Assigned task: In the data below, how many lines contain the string "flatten"? Give only the figure.

START Data block

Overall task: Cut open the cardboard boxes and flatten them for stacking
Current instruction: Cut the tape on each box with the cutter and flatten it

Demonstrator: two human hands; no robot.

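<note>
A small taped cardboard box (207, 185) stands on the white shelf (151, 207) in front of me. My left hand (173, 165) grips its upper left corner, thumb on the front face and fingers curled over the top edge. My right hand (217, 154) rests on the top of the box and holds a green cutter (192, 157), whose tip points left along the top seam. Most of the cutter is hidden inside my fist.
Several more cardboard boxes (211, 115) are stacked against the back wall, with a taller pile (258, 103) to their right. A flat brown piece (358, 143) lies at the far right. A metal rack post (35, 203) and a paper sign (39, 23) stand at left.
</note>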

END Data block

Written response: 2